Goal of the exercise: Out of the lines below, please list those that hold the string "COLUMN".

Data segment:
□ □ □ □
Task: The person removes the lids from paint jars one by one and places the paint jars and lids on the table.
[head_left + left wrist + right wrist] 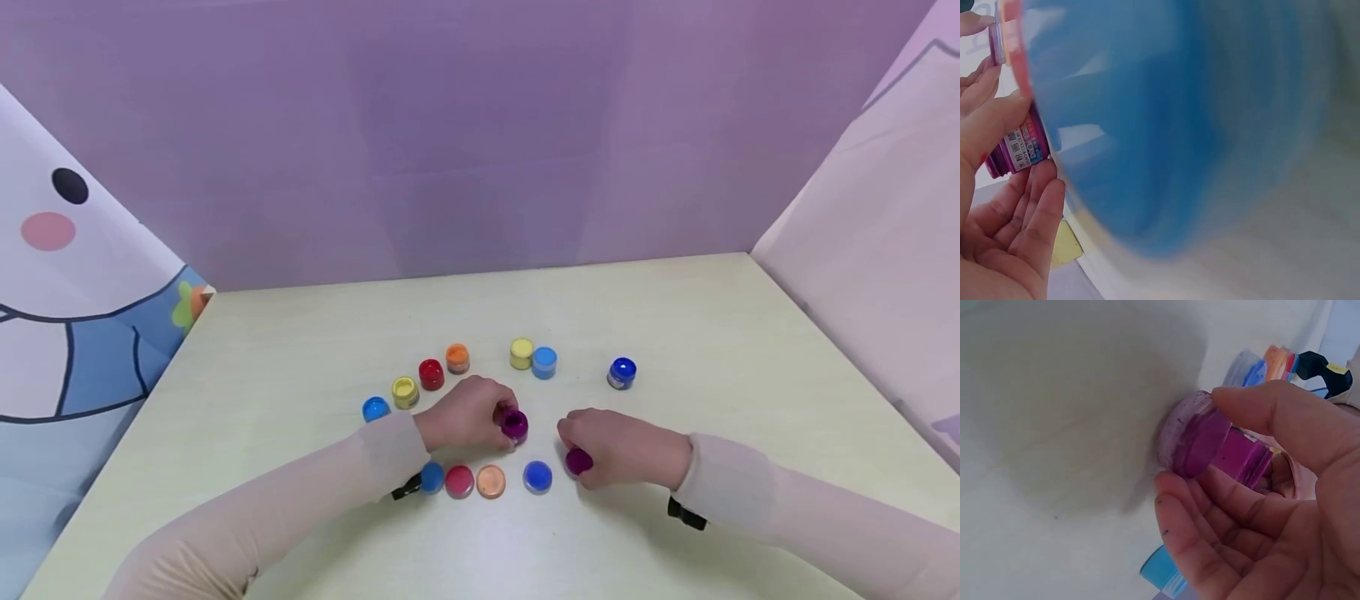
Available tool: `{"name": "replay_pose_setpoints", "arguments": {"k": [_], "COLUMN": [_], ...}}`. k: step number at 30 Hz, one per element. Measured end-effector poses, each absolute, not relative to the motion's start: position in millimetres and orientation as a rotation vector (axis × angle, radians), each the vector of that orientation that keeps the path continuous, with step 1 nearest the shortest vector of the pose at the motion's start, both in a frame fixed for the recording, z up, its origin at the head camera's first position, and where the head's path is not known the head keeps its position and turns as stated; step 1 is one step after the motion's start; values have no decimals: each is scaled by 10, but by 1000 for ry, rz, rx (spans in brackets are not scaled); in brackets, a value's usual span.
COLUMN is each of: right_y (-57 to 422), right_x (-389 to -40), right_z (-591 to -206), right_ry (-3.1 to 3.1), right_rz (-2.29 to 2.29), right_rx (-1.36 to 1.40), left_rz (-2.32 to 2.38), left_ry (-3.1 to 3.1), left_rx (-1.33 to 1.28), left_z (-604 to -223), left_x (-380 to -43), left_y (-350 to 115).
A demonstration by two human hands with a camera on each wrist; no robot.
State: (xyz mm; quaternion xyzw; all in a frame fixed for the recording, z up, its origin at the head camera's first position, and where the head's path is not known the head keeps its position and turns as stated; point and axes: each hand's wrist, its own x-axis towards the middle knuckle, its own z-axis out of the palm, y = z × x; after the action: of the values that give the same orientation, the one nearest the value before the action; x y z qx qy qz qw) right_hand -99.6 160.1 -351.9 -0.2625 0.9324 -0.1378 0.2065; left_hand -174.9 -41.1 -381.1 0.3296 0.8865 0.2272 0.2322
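Between thumb and fingers, my left hand (pixel 468 412) pinches a small purple paint pot (pixel 514 426), its dark mouth uncovered in the head view. The left wrist view shows the printed label on this paint pot (pixel 1022 140). My right hand (pixel 622 446) holds a round purple lid (pixel 578 462) by its edge, close over the table. In the right wrist view the lid (pixel 1194 434) is tilted, thumb on one side and fingertips on the other. The lid and the pot are apart in the head view.
Loose lids lie in a row nearer me: blue (pixel 432 477), red (pixel 459 481), orange (pixel 491 481) and another blue (pixel 537 477). Beyond my hands stand several paint pots, among them red (pixel 431 374), orange (pixel 457 358), light blue (pixel 544 362) and dark blue (pixel 622 372).
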Motion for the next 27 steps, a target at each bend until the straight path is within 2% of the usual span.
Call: {"name": "replay_pose_setpoints", "arguments": {"k": [16, 27], "right_y": [1488, 1273], "right_x": [-1084, -1315], "right_z": [-3498, -3532], "right_ry": [2607, 2711], "right_rz": [-369, -519], "right_rx": [-667, -776], "left_rz": [673, 578], "left_ry": [2418, 2420], "left_rx": [946, 996], "left_z": [-3852, -3762], "left_x": [-1773, -1829], "left_y": [-450, -567]}}
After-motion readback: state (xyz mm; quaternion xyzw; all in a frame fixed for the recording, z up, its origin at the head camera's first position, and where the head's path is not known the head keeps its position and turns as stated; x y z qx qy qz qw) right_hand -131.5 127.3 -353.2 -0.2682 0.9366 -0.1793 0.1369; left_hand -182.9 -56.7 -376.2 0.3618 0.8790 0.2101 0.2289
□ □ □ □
Solution for this problem:
Available tool: `{"name": "replay_pose_setpoints", "arguments": {"k": [_], "COLUMN": [_], ...}}`. k: step number at 30 Hz, one per element. Measured end-effector poses, each absolute, not relative to the motion's start: position in millimetres and orientation as a rotation vector (axis × angle, radians), each the vector of that orientation that keeps the path continuous, with step 1 nearest the shortest vector of the pose at the motion's start, both in a frame fixed for the recording, z up, its origin at the head camera's first position, and where the head's path is not known the head keeps its position and turns as stated; step 1 is one step after the motion's start; values have no decimals: each is scaled by 10, but by 1000 for ry, rz, rx (spans in brackets are not scaled); in brackets, a value's usual span.
COLUMN is each of: right_y (-57 to 422), right_x (-389 to -40), right_z (-591 to -206), right_ry (-3.1 to 3.1), right_rz (-2.29 to 2.29), right_rx (-1.36 to 1.40), left_rz (-2.32 to 2.38), left_ry (-3.1 to 3.1), left_rx (-1.33 to 1.28), left_z (-604 to -223), left_x (-380 to -43), left_y (-350 to 115).

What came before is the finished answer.